How strangely cruel humanity seems. The planet appears to be primarily a place of suffering for the vast majority of humanity, while just a few at the top live a lavish and luxurious existence by comparison. And as I can see by the architecture that reveals all of this to me, it’s not just the European colonizers that were harsh to the less civilized locals, but it’s the black leaders themselves now who subject their citizens to another sort of oppression.

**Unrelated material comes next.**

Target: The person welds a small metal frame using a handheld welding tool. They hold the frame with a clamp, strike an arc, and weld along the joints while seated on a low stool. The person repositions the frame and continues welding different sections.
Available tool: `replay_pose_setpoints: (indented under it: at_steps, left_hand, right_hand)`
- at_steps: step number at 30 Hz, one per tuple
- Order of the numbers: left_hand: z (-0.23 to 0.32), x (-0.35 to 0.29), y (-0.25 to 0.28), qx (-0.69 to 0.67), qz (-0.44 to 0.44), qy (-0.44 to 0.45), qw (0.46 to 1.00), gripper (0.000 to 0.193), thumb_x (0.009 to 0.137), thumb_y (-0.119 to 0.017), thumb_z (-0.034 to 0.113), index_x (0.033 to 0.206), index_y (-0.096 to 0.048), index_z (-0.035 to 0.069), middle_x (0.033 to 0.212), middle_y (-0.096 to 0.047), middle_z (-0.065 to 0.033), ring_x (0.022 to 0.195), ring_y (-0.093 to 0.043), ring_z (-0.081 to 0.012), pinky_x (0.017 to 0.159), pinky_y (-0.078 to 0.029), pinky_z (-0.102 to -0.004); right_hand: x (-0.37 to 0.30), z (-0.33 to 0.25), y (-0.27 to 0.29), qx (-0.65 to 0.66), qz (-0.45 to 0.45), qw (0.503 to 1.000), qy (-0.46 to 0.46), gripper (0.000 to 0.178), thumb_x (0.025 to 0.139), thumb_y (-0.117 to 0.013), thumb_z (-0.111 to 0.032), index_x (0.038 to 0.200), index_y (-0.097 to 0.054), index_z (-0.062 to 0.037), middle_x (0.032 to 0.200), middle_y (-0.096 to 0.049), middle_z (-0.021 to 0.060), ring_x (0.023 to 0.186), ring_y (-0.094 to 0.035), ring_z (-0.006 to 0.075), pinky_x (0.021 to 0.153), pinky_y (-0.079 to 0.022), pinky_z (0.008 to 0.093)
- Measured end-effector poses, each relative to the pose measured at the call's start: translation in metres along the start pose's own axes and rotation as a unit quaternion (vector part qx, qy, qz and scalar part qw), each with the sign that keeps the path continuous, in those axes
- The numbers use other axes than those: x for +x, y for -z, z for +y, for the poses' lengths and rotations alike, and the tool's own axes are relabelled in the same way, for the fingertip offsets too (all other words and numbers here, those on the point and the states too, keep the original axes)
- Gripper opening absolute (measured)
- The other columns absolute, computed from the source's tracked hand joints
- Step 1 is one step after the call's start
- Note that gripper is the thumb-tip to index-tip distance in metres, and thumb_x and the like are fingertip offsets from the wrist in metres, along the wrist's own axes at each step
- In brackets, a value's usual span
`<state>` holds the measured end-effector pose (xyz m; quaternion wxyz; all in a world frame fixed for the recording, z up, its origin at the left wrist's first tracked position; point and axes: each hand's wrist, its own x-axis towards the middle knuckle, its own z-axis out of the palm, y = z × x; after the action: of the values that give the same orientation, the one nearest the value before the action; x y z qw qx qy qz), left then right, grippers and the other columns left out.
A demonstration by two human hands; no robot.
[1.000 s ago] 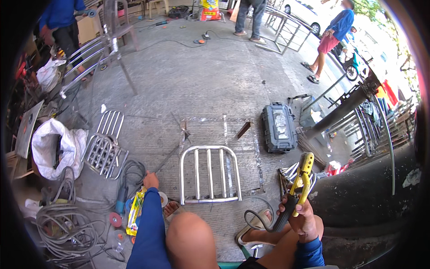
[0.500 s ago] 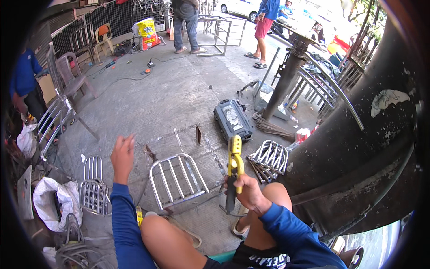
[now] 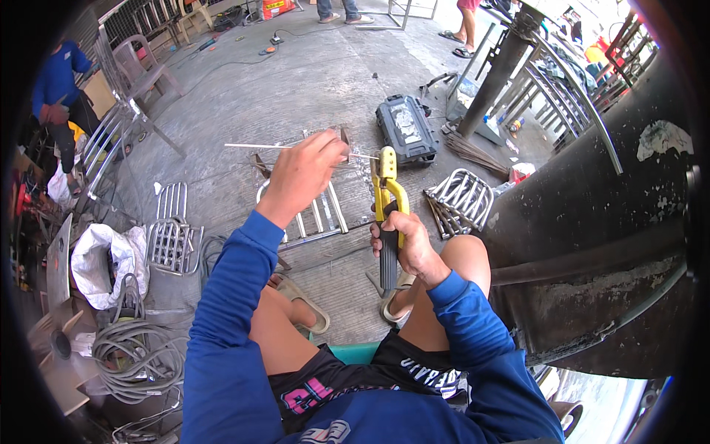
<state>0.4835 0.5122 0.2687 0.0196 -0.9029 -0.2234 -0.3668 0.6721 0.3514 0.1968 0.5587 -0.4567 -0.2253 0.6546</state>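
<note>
My right hand (image 3: 413,248) is wrapped around the black handle and yellow lever of a welding electrode holder (image 3: 385,166), held upright above my knees. My left hand (image 3: 307,176) pinches a thin, pale welding rod (image 3: 248,146). One end of the rod points left past the hand; the other meets the side of the holder's yellow head, and whether the jaws grip it I cannot tell. Beyond and below the left hand, a chrome tube frame with several bars (image 3: 334,209) lies on the concrete floor, partly hidden by that hand and sleeve.
A grey hard case (image 3: 407,129) lies ahead, with stacked chrome frames (image 3: 462,196) to its near right. A thick dark column (image 3: 592,274) fills the right side. Left are a white sack (image 3: 111,263), coiled cable (image 3: 140,355) and a person in blue (image 3: 63,89).
My left hand was raised with no rod visible; now it has moved right and brings a welding rod against the electrode holder's head. The view has tilted down.
</note>
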Motion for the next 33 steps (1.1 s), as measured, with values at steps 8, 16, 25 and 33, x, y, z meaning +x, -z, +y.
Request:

So it appears that human nature is rather cruel wherever you go throughout time and place in history. As I learned when studying the ancient philosophy of India called the Vedas, “the material world is no place for a gentleman”, but is rather “a hard struggle for existence”. The drastic divide between rich and poor certainly shows this in South Africa, which is perhaps why the crime rate is so high here. And we are merely the canary in the coalmine of the planet because emerging now in Europe and USA is the same widening divide between rich and poor as the middle class is wiped out by design.
At least here in sunny South Africa the climate is better than many places, regardless of your dwelling. It might be more of a struggle in Europe in years to come for the majority. Even there it’s only a relative few who reap the rewards of luxury while the majority are currently falling into poverty – coming soon one state at a time in the old EU, who have now ironically been colonized by African and Middle Eastern refugees by the boatload.